» REQUIREMENT
Output every record word for word.

** DATA SECTION follows **

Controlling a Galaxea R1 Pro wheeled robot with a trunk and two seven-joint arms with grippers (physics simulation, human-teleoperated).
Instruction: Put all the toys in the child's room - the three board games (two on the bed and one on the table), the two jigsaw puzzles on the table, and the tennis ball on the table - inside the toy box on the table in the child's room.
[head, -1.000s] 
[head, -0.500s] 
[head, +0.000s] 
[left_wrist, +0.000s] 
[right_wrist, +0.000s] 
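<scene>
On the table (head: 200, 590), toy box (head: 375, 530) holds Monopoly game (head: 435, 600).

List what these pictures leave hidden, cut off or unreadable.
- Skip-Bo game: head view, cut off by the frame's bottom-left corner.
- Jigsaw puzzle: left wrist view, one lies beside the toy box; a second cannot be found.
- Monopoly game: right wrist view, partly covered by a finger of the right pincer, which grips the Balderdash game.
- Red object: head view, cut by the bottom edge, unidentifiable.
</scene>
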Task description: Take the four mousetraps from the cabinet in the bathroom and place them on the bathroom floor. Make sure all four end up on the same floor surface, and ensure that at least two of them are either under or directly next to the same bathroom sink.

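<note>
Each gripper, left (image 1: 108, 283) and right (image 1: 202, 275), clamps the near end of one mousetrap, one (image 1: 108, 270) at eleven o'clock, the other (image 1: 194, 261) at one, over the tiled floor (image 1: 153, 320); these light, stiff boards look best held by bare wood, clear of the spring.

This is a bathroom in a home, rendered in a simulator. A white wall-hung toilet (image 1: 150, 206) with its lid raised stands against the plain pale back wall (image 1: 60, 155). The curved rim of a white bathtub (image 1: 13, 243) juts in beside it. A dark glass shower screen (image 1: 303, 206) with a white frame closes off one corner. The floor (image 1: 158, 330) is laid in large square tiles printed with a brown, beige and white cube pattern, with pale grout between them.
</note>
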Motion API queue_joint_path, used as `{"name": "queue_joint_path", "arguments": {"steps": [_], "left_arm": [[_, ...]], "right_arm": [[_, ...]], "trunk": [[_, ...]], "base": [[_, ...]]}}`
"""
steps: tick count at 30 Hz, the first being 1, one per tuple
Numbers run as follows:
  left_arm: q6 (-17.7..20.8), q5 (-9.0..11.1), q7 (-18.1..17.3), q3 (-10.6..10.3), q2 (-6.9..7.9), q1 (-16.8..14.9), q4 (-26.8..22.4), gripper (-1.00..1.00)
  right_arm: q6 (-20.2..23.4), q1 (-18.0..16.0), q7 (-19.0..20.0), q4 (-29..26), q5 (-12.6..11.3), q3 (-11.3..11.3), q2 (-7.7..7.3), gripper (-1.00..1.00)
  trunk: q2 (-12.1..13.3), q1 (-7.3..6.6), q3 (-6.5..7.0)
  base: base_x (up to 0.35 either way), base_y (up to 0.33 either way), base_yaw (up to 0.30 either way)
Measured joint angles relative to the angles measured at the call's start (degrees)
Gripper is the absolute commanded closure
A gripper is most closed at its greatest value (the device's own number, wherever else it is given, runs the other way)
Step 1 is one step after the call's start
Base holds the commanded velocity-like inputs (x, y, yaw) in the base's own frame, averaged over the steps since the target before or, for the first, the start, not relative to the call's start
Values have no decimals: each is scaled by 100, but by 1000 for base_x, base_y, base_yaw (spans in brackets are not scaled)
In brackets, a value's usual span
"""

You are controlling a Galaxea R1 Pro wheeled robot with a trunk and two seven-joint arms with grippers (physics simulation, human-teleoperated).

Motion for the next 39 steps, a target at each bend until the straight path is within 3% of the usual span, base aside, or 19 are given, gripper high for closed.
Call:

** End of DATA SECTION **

» ANSWER TO THIS TASK
Controlling a Galaxea R1 Pro wheeled robot with a trunk and two seven-joint arms with grippers (physics simulation, human-teleoperated).
Instruction: Put all the toys in the child's room - the three board games (two on the bed and one on the table), the two jigsaw puzzles on the table, and the tennis ball on the table - inside the toy box on the table in the child's room.
[head, -1.000s] 
[head, -0.500s] 
[head, +0.000s] 
[left_wrist, +0.000s] 
[right_wrist, +0.000s] 
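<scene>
On the table (head: 200, 590), toy box (head: 375, 530) holds Monopoly game (head: 435, 600).

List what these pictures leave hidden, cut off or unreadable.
- Skip-Bo game: head view, cut off by the frame's bottom-left corner.
- Jigsaw puzzle: left wrist view, one lies beside the toy box; a second cannot be found.
- Monopoly game: right wrist view, partly covered by a finger of the right pincer, which grips the Balderdash game.
- Red object: head view, cut by the bottom edge, unidentifiable.
</scene>
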Task description: Take the four mousetraps from the cabinet in the bathroom and place them on the bathroom floor. Make sure all four end up on the same floor surface, and ensure that at least two of them are either under or directly next to the same bathroom sink.

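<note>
Each gripper, left (image 1: 108, 283) and right (image 1: 202, 275), clamps the near end of one mousetrap, one (image 1: 108, 270) at eleven o'clock, the other (image 1: 194, 261) at one, over the tiled floor (image 1: 153, 320); these light, stiff boards look best held by bare wood, clear of the spring.

This is a bathroom in a home, rendered in a simulator. A white wall-hung toilet (image 1: 150, 206) with its lid raised stands against the plain pale back wall (image 1: 60, 155). The curved rim of a white bathtub (image 1: 13, 243) juts in beside it. A dark glass shower screen (image 1: 303, 206) with a white frame closes off one corner. The floor (image 1: 158, 330) is laid in large square tiles printed with a brown, beige and white cube pattern, with pale grout between them.
</note>
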Motion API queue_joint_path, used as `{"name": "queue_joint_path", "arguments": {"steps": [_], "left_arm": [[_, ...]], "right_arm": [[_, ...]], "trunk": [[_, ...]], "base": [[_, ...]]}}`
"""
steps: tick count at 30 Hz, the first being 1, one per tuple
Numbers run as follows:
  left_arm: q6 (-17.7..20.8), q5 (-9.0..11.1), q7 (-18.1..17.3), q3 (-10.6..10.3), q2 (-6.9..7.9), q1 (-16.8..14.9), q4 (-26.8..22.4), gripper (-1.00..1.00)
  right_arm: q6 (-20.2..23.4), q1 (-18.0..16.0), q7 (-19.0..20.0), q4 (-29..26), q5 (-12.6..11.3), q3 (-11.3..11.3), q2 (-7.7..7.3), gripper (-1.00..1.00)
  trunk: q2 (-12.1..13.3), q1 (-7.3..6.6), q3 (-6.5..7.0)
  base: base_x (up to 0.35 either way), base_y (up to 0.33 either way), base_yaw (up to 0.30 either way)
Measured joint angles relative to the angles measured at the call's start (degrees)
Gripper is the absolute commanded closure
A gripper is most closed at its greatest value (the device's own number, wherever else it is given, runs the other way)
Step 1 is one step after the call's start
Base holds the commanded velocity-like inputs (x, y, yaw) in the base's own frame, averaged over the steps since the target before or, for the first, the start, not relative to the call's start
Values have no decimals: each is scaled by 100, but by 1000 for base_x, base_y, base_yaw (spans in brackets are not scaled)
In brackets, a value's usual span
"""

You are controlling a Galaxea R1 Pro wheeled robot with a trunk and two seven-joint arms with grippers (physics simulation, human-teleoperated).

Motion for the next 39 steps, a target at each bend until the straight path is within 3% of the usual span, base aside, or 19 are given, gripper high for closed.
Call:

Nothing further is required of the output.